:: STORED DATA ::

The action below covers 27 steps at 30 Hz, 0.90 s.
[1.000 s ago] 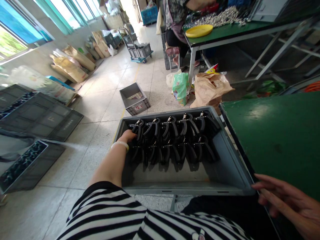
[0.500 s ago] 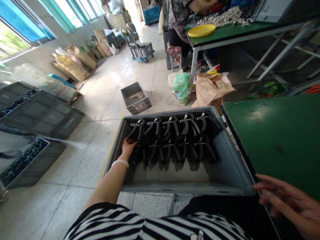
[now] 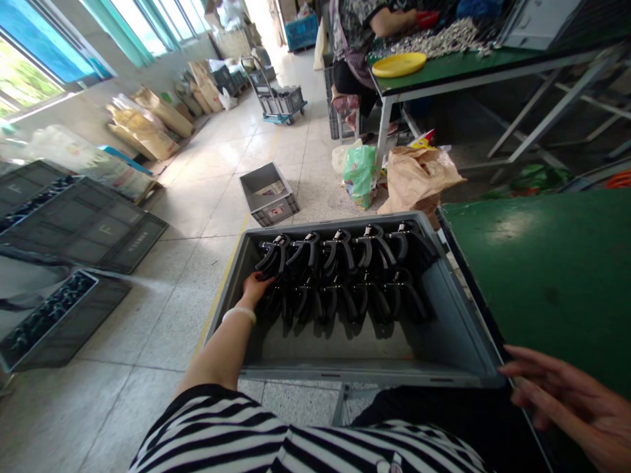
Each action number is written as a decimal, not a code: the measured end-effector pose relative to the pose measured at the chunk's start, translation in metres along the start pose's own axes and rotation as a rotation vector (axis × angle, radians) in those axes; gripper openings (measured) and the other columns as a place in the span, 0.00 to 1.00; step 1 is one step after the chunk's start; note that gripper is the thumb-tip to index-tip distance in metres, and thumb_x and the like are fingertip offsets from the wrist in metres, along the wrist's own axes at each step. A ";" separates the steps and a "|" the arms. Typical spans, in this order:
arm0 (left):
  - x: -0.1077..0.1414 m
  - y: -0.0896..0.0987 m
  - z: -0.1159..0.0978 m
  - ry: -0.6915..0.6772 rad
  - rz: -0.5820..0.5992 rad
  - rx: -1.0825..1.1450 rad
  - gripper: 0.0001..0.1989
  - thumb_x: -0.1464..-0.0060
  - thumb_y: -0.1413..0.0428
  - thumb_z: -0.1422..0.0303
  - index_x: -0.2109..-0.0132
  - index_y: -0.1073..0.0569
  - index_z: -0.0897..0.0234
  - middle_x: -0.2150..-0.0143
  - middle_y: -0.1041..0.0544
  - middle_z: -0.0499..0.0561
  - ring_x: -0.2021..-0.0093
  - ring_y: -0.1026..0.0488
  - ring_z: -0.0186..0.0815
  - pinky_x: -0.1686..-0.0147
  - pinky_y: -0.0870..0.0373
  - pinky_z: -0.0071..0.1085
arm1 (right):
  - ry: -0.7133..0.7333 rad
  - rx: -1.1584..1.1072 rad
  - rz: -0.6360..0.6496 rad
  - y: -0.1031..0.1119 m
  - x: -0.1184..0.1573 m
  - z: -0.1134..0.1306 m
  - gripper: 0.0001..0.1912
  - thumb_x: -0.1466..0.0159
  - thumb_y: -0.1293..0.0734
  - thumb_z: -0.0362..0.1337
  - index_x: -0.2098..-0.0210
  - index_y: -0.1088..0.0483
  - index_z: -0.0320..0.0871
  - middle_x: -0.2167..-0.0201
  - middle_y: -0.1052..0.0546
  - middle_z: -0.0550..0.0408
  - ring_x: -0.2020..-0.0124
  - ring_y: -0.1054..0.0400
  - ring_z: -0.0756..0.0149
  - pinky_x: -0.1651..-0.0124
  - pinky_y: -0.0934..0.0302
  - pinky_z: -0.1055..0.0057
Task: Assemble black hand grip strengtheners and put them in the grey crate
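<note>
A grey plastic crate (image 3: pixel 345 373) stands before me with two rows of black hand grip strengtheners (image 3: pixel 340 253), their metal springs facing up. At the left end of the front row, my left hand (image 3: pixel 255 288) is closed around a black hand grip (image 3: pixel 276 302); its fingertips are partly hidden among the handles. My right hand (image 3: pixel 572 397) is at the edge of the green table (image 3: pixel 542 263), near the crate's right front corner. Its fingers are loosely bent and apart, with nothing in them.
Beyond the crate, a smaller grey box (image 3: pixel 269 197) is on the floor, with a brown paper sack (image 3: pixel 419 174) to its right. Grey crates (image 3: pixel 98 230) stand at the left. A co-worker (image 3: pixel 352 59) sits at a green table with a yellow tray (image 3: pixel 399 64).
My left hand has shifted very slightly right and stays at the left end of the front row. My right hand has hardly moved. The co-worker's arm has lowered towards the table.
</note>
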<state>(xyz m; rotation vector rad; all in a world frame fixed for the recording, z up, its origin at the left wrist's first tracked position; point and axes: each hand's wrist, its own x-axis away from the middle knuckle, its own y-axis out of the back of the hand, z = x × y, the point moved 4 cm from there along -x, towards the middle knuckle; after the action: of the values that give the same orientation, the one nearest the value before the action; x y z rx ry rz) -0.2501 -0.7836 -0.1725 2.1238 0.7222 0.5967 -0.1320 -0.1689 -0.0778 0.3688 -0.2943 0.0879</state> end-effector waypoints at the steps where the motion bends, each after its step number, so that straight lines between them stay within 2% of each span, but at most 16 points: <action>1: 0.001 -0.001 0.000 -0.007 0.009 -0.002 0.27 0.62 0.38 0.62 0.54 0.32 0.70 0.57 0.25 0.58 0.58 0.27 0.40 0.59 0.31 0.31 | 0.000 0.001 0.004 0.000 0.000 0.000 0.27 0.50 0.32 0.48 0.51 0.36 0.54 0.59 0.27 0.51 0.69 0.30 0.57 0.77 0.32 0.69; 5: 0.006 -0.007 -0.004 -0.024 0.016 -0.018 0.28 0.64 0.37 0.60 0.55 0.31 0.68 0.58 0.24 0.57 0.56 0.27 0.42 0.57 0.32 0.32 | -0.005 0.005 0.003 -0.001 -0.001 0.003 0.26 0.50 0.32 0.48 0.51 0.35 0.56 0.60 0.26 0.53 0.70 0.30 0.58 0.76 0.32 0.69; 11: 0.008 -0.010 -0.006 0.007 -0.045 -0.050 0.28 0.61 0.39 0.59 0.52 0.31 0.68 0.56 0.25 0.59 0.55 0.28 0.44 0.55 0.33 0.36 | 0.003 0.024 0.003 -0.001 0.000 0.003 0.26 0.49 0.33 0.48 0.51 0.36 0.56 0.60 0.26 0.53 0.70 0.30 0.58 0.76 0.33 0.70; 22: 0.013 -0.013 -0.003 0.008 -0.088 -0.087 0.26 0.58 0.42 0.56 0.52 0.29 0.65 0.57 0.24 0.61 0.55 0.28 0.52 0.59 0.32 0.43 | 0.006 0.009 -0.017 -0.001 -0.001 0.006 0.25 0.50 0.32 0.48 0.52 0.34 0.54 0.61 0.26 0.53 0.70 0.30 0.59 0.77 0.33 0.71; 27: 0.007 -0.016 -0.006 -0.024 -0.082 -0.059 0.25 0.60 0.40 0.59 0.54 0.28 0.65 0.57 0.24 0.59 0.55 0.28 0.48 0.58 0.32 0.37 | -0.041 -0.019 -0.035 -0.001 0.000 0.004 0.25 0.51 0.32 0.49 0.53 0.33 0.55 0.61 0.26 0.53 0.70 0.31 0.59 0.76 0.33 0.70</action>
<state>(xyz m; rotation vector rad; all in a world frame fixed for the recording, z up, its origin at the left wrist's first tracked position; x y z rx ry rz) -0.2534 -0.7671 -0.1810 2.0331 0.7656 0.5407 -0.1334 -0.1711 -0.0748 0.3571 -0.3289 0.0434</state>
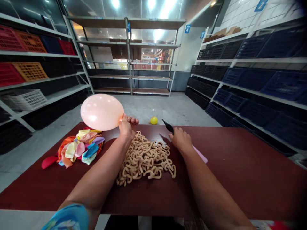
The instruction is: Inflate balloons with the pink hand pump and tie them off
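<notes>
While the hands [127, 127] hold a pink balloon [102, 112] and a black nozzle [169, 126], curled pieces [148, 156] lie between them

A blue sign [261, 5] at the top of the right-hand rack [271, 59] bears a white character that looks like a 2, though its edge is cut by the frame. Similar blue plates with white marks stand on the pale back wall [185, 48], near the far end of that rack [202, 34] and on the middle upright of the back rack [131, 76], their characters too small to tell. Small blue-and-white labels [153, 19] line the back rack's shelf edges, their print illegible.
</notes>
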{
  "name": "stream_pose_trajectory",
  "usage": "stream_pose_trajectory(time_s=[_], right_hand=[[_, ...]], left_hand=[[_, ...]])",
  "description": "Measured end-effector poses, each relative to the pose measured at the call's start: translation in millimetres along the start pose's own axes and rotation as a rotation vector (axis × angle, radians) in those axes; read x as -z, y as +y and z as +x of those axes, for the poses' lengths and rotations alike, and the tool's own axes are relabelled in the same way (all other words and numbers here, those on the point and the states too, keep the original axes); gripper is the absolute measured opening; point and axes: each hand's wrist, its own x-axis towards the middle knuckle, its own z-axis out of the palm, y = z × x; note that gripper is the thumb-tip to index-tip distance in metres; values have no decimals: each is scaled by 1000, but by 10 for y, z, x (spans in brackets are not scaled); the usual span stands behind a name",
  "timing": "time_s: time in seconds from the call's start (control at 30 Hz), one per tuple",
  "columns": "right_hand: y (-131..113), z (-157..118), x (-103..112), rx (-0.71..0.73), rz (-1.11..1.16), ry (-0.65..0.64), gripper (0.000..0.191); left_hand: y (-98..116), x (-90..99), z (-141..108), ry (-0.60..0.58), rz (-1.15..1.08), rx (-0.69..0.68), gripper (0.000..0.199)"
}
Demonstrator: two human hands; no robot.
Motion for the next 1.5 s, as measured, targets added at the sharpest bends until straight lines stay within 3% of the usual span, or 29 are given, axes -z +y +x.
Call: stream_pose_trajectory(time_s=[0.1,0.23,0.37,0.47,0.57,0.7,0.77,0.87,0.97,1.13,1.33,1.5], right_hand=[[105,51,-106,-37,-7,-138,42],[107,49,-153,-36,-14,-161,51],[52,34,-128,-58,-4,-83,57],[-18,22,-101,-28,31,67,48],[-132,-7,-66,273,168,186,31],[-317,-105,-32,829,452,59,19],[-390,-157,-36,962,562,-27,15],[-448,-193,-65,1051,670,-90,12],[-447,-175,-85,1092,745,-133,8],[-418,-154,-67,979,910,-159,8],[-477,-192,-71,1105,812,-176,5],[-463,-215,-44,922,970,-152,7]], left_hand=[[-32,-49,-86,-45,-12,6,39],[64,-144,-211,-70,-36,16,41],[286,-275,-312,-88,-12,38,43],[383,-295,-318,-81,12,46,43],[387,-157,-253,-44,32,69,43],[289,208,-165,-17,57,-3,42],[217,385,-138,-18,88,-52,43],[118,547,-117,-70,163,-67,46],[59,580,-128,-152,203,-64,47],[46,548,-178,-185,229,-34,48],[64,517,-209,-181,236,0,44],[82,480,-260,-190,261,40,45]])
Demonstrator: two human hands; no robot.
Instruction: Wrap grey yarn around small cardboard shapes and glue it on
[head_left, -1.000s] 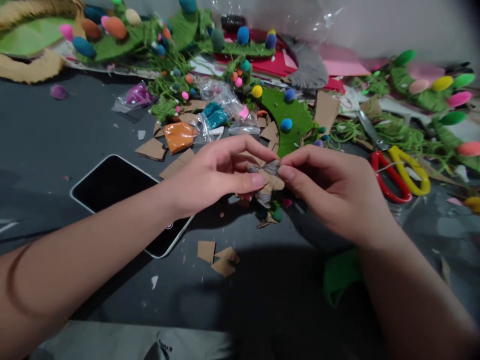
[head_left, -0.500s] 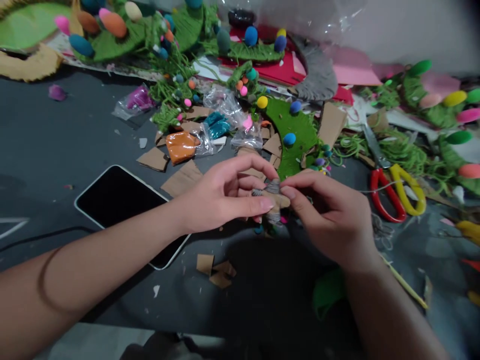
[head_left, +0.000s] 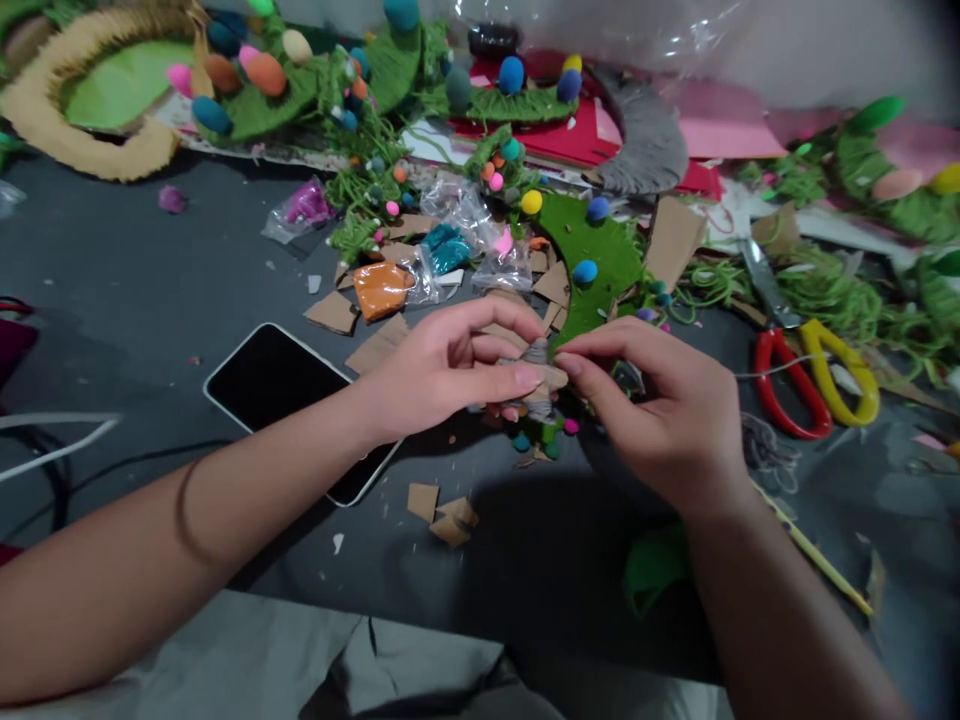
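Observation:
My left hand [head_left: 442, 375] pinches a small cardboard star [head_left: 553, 380] between thumb and fingers; grey yarn is wound round several of its points, while one point shows bare brown card. Close against it on the right, the thumb and forefinger of my right hand [head_left: 660, 405] are pressed together at the star's edge. A strand of grey yarn [head_left: 772, 372] runs out from behind my right hand toward the scissors [head_left: 793, 375], which have one red and one yellow handle. What lies between my right fingertips is mostly hidden.
A phone [head_left: 274, 385] lies under my left forearm. Cardboard scraps [head_left: 450, 520] lie near the front edge. Behind my hands are a green crescent [head_left: 600, 250], an orange packet [head_left: 382, 290] and green yarn [head_left: 832, 285]. A yellow stick [head_left: 817, 560] lies beside my right forearm.
The view has shifted left, so the tan ring at upper left shows more fully. The star has tilted slightly in my left fingers, and my right fingertips have moved up along its edge.

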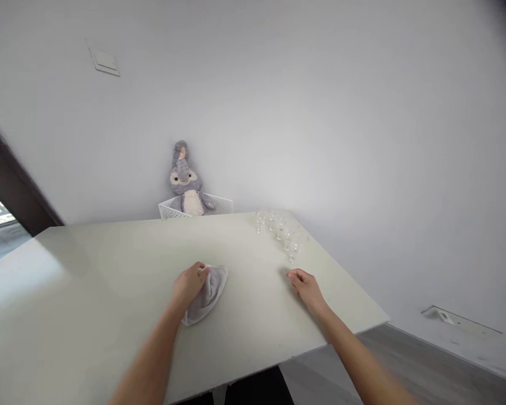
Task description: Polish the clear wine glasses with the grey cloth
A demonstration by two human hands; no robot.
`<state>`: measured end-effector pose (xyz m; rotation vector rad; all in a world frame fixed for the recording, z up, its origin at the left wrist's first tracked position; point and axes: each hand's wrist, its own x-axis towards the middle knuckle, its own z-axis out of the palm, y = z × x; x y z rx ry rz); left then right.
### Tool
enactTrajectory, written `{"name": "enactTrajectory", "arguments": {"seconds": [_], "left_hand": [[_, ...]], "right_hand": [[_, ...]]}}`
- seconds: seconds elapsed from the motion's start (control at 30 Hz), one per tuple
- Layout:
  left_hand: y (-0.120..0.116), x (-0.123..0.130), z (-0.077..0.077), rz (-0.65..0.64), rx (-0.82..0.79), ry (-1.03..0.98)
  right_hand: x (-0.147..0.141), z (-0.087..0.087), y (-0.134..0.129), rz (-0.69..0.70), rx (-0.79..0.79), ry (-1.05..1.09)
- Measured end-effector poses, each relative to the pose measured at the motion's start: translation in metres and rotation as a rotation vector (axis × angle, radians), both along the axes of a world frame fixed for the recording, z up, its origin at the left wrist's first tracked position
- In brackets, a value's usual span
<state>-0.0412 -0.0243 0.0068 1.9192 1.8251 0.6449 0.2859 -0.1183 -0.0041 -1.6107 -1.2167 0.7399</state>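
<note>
My left hand (190, 287) is closed on a light grey cleaning cloth (213, 289) with a pale edge, which lies partly folded on the white table (253, 320). Its lower part spreads out beneath my wrist. To the right, my right hand (306, 284) is low over the tabletop, fingers curled in and thumb close to them, with nothing visible in the grasp. Just beyond its fingertips stands the nearest of several small clear stemmed glasses (293, 249). They form a bent row toward the table's far right corner.
A grey plush toy (184, 180) sits in a white perforated basket (223, 206) at the far edge. Behind is a pale wall (320, 112) with a switch (105, 61). The table's right edge slants toward me, and a dark chair (259, 388) is below the front edge.
</note>
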Motion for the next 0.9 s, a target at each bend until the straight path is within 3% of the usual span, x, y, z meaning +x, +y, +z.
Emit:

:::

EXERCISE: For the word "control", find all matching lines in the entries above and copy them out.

ANSWER BELOW:
  "timing": "time_s: time in seconds from the call's start (control at 30 Hz), one per tuple",
- seconds: seconds elapsed from the motion's start (control at 30 Hz), one per tuple

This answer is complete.